### [EXERCISE DETAILS]
Filter the records below down to lines containing "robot".

### [EXTRACTED RECORDS]
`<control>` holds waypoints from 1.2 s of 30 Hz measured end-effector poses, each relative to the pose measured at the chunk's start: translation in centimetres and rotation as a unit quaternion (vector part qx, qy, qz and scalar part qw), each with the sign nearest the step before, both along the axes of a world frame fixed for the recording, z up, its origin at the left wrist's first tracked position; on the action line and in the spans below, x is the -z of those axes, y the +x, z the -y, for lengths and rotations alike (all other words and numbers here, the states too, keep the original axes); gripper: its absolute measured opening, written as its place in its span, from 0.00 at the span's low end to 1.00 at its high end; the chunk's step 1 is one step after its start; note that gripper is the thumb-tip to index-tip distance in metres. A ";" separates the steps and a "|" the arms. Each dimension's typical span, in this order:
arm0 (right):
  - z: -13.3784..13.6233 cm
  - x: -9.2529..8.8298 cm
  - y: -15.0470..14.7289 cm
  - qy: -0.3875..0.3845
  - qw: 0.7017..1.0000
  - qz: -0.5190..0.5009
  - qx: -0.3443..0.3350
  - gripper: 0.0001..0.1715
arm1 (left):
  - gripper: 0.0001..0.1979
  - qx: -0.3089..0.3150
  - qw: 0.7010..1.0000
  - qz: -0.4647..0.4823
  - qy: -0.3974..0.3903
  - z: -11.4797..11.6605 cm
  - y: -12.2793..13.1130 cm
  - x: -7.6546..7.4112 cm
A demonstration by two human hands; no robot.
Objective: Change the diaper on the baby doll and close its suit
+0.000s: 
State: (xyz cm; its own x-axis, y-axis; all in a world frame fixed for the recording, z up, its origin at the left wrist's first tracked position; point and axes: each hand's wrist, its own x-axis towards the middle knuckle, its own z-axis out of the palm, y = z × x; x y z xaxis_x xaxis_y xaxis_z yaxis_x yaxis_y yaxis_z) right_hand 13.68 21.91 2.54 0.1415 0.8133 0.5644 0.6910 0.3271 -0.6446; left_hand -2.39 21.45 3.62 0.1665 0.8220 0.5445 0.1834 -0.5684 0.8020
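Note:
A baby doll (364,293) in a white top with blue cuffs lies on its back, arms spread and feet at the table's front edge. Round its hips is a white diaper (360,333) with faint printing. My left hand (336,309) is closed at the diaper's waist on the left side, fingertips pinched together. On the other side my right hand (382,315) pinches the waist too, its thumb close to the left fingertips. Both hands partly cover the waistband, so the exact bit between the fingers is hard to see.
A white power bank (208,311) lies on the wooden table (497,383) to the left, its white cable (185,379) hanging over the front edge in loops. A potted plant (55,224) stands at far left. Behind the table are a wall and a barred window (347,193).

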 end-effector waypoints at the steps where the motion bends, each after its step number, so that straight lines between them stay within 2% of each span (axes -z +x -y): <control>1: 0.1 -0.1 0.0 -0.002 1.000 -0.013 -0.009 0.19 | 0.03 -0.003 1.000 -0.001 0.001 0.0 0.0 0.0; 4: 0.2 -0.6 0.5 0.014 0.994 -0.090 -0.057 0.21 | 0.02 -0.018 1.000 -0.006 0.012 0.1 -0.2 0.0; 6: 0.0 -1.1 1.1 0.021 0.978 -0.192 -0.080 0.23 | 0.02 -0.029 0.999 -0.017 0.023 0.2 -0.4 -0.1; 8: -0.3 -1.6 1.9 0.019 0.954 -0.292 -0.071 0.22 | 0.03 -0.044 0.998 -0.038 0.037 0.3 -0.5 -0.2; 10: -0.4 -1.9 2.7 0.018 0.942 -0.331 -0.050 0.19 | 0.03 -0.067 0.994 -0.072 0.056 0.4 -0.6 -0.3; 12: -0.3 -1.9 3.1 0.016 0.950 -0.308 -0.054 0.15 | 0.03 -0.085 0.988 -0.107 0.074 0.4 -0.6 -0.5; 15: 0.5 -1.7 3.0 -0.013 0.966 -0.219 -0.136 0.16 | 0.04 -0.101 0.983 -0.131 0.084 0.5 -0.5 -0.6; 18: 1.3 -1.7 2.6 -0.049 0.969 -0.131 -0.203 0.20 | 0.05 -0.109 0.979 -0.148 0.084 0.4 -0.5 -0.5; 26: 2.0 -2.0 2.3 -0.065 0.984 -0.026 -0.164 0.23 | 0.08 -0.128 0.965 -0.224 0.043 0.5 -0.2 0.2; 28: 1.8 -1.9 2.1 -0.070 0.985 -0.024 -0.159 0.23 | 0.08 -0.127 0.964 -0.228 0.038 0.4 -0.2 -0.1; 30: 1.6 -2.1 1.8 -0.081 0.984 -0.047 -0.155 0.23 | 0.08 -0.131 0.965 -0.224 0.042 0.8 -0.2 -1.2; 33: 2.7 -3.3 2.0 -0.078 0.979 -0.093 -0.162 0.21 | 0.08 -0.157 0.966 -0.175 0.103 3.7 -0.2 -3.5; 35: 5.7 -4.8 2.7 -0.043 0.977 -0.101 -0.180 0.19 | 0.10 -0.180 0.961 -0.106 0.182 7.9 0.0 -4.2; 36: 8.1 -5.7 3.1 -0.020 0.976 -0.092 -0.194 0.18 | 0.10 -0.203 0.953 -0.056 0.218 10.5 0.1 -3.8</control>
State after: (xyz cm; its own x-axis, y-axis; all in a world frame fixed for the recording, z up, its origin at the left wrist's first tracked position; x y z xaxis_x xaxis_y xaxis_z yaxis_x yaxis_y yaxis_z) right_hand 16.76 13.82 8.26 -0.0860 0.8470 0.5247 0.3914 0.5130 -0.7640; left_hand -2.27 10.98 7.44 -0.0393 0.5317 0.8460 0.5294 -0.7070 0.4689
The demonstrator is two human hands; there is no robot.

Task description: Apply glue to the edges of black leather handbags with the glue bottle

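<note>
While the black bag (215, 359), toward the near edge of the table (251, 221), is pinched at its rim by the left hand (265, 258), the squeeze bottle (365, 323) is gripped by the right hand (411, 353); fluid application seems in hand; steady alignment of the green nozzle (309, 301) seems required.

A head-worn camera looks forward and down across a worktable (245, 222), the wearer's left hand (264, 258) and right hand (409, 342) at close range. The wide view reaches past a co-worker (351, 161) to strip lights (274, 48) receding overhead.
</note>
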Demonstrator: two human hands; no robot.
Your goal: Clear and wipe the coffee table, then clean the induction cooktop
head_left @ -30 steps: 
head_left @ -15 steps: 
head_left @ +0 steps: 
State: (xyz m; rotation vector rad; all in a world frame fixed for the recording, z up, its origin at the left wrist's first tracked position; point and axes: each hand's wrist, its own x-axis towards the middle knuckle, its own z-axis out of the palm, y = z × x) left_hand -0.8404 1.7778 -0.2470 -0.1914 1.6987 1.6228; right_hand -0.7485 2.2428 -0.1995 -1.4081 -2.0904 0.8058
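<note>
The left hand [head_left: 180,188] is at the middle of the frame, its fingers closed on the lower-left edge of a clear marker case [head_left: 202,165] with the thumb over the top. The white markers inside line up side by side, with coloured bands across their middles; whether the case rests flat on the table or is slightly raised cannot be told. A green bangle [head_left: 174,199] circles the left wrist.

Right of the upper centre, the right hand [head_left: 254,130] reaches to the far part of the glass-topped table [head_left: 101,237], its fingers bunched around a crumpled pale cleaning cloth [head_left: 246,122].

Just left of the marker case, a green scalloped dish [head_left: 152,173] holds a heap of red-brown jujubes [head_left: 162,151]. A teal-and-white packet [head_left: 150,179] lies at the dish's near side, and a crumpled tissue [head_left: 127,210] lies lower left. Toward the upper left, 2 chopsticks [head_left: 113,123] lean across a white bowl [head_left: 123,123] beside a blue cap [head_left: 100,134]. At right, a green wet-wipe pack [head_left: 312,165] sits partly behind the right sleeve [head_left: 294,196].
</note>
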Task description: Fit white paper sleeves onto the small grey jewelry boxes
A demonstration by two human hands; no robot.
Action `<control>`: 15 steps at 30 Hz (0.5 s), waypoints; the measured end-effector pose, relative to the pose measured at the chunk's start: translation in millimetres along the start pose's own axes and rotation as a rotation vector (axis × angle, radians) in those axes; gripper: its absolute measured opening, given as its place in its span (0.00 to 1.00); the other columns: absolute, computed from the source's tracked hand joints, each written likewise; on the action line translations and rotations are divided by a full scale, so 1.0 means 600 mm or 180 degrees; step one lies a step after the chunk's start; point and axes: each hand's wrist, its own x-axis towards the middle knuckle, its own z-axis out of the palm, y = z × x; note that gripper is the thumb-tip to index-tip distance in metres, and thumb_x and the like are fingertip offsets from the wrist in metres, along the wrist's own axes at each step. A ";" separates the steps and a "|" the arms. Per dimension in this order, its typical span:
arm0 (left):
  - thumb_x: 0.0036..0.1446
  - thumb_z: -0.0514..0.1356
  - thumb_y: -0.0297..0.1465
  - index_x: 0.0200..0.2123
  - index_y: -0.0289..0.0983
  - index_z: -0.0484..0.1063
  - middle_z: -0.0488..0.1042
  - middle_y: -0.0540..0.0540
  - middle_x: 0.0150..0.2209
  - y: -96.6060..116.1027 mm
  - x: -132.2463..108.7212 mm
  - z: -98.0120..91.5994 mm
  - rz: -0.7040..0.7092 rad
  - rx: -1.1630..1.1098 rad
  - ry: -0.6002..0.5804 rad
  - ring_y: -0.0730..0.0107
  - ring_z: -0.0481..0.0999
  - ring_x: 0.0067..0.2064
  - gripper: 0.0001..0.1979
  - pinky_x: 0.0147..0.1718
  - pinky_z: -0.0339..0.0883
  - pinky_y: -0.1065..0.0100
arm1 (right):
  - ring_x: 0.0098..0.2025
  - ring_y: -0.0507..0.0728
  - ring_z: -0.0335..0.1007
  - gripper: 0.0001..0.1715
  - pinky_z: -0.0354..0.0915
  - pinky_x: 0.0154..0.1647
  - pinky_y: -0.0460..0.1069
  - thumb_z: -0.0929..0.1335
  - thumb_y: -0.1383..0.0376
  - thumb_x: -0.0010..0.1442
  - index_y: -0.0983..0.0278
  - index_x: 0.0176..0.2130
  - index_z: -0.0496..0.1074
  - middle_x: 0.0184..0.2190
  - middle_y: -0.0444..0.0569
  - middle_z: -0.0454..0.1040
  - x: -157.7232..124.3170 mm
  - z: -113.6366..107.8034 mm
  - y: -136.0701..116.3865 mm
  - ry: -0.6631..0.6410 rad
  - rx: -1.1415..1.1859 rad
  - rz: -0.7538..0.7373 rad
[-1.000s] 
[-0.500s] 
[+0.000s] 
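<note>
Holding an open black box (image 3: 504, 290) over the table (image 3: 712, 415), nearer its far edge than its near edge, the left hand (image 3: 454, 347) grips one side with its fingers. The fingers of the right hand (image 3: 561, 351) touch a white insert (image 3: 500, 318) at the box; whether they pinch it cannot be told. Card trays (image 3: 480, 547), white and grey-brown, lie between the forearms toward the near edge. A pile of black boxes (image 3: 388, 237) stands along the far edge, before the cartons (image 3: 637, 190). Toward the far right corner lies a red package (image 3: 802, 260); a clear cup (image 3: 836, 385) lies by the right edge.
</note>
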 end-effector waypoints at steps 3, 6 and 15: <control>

### [WRITTEN RESPONSE]
A demonstration by two human hands; no robot.
The demonstrator is two human hands; there is no robot.
Demonstrator: two human hands; no robot.
A demonstration by two human hands; no robot.

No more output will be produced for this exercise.